RuntimeError: CUDNN_STATUS_BAD_PARAM in loss.backward()
manmanCover opened this issue · comments
Thank you for your wonderful code! Have you met this problem before and do you know how to solve it?
Traceback (most recent call last):
File "/usr/lib/python2.7/dist-packages/IPython/core/interactiveshell.py", line 2883, in run_code
exec(code_obj, self.user_global_ns, self.user_ns)
File "<ipython-input-2-3021f006d740>", line 3, in <module>
runfile('/home/Sarah/project/main_gpu.py', args=[---], wdir='/home/Sarah/project')
File "/home/Sarah/pycharm/helpers/pydev/_pydev_bundle/pydev_umd.py", line 197, in runfile
pydev_imports.execfile(filename, global_vars, local_vars) # execute the script
File "/home/Sarah/project/main_gpu.py", line 244, in <module>
main()
File "/home/Sarah/project/main_gpu.py", line 212, in main
loss = train(imgL_crop, imgR_crop, disp_crop_L)
File "/home/Sarah/project/main_gpu.py", line 161, in train
loss.backward()
File "/home/Sarah/py40/local/lib/python2.7/site-packages/torch/tensor.py", line 93, in backward
torch.autograd.backward(self, gradient, retain_graph, create_graph)
File "/home/Sarah/py40/local/lib/python2.7/site-packages/torch/autograd/__init__.py", line 89, in backward
allow_unreachable=True) # allow_unreachable flag
RuntimeError: CUDNN_STATUS_BAD_PARAM
As the problem occurred in the backward step, the network should have finished forward step. So I think the problem might be out of memory.
The spatial attention method could cost huge amount of memory. You can try to place the PSANet module on the last conv layer or reduce the size of input features.
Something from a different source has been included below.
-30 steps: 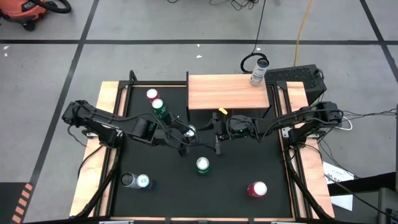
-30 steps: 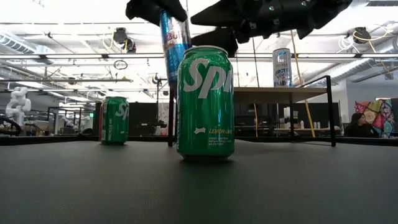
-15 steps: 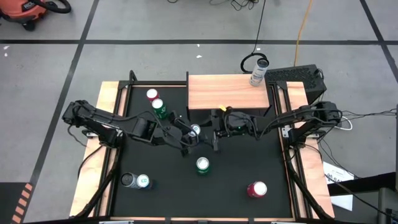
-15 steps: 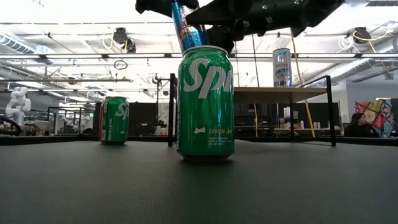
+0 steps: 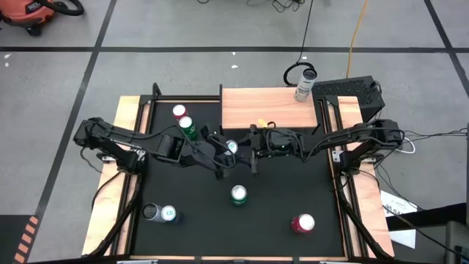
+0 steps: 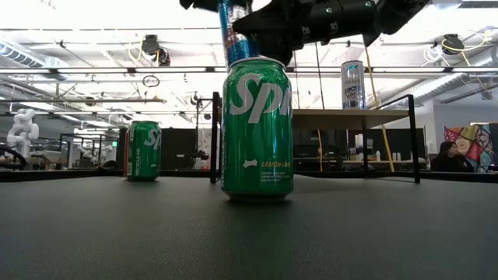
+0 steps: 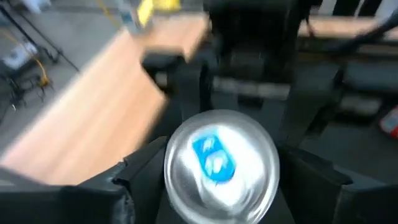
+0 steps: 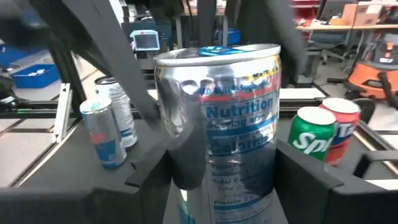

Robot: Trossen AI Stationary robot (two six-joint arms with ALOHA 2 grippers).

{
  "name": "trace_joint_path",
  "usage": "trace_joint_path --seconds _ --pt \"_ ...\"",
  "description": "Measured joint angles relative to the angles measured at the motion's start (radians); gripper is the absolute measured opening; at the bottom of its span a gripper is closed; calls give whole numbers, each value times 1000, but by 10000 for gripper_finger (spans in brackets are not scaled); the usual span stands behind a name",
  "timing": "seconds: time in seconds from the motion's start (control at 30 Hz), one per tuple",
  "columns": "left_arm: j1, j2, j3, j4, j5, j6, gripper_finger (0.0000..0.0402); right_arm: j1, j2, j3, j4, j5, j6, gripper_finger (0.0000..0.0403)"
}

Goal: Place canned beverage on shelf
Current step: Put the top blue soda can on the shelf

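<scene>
Slim can held aloft over the black mat, just in front of the shelf.
Nearest on the table's mat [image 5: 293, 191], a green can [image 6: 257, 128]; behind it, left gripper [image 5: 223, 152] and right gripper [image 5: 253, 149] both pinch the slim can [image 5: 231, 147] between their jaws; the shelf [image 5: 268, 108] beyond; an open workshop behind.

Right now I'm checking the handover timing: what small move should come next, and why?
Probably the right tool should make sure of a firm grip on the slim blue can. The left tool holds that can lifted off the mat, just in front of the shelf, and the right tool meets it from the other side, so a secure second hold seems needed before the left lets go.
</scene>
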Motion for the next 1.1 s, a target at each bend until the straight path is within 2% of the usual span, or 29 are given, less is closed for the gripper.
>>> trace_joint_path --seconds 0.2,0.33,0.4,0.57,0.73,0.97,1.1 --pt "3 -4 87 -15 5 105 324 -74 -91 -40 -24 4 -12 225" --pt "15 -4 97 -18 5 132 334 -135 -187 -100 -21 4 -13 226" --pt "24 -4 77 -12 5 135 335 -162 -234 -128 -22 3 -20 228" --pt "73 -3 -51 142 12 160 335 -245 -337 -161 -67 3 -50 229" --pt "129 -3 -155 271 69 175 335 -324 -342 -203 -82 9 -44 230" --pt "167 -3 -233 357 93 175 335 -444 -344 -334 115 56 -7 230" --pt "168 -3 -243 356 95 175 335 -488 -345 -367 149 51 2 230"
If it is not a problem of out of memory, please tell me more information of your environment like PyTorch version, CUDA version, CuDNN version, etc.
@cfzd
hi,
I think I found the problem.
In file PSANetFunc.py, the backward methods for both PSANetCollectFunction and PSANetDistributeFunction
b1_grad_n = mask_grad.shape[0]
b1_grad_c = (2 * mask_grad.shape[2] - 1)*(2 * mask_grad.shape[3] - 1)
b1_grad_h = mask_grad.shape[2]
b1_grad_w = mask_grad.shape[3]
**bottom1_grad = torch.zeros(b1_grad_n,b1_grad_c,b1_grad_w,b1_grad_h).cuda()**
b1_grad_w and b1_grad_h should be exchanged in bottom1_grad initialization.
@manmanCover Sorry, I have fixed the code. It's really confusing that I never met this problem and my experiment gains better performance. I think I need to release a benchmark soon.
@cfzd Maybe your samples are all squares.
By the way, do you notice that the memory consumption of your implementation is unbalanced? When I ran the project on 2 GPUs, one of them is almost fully occupied.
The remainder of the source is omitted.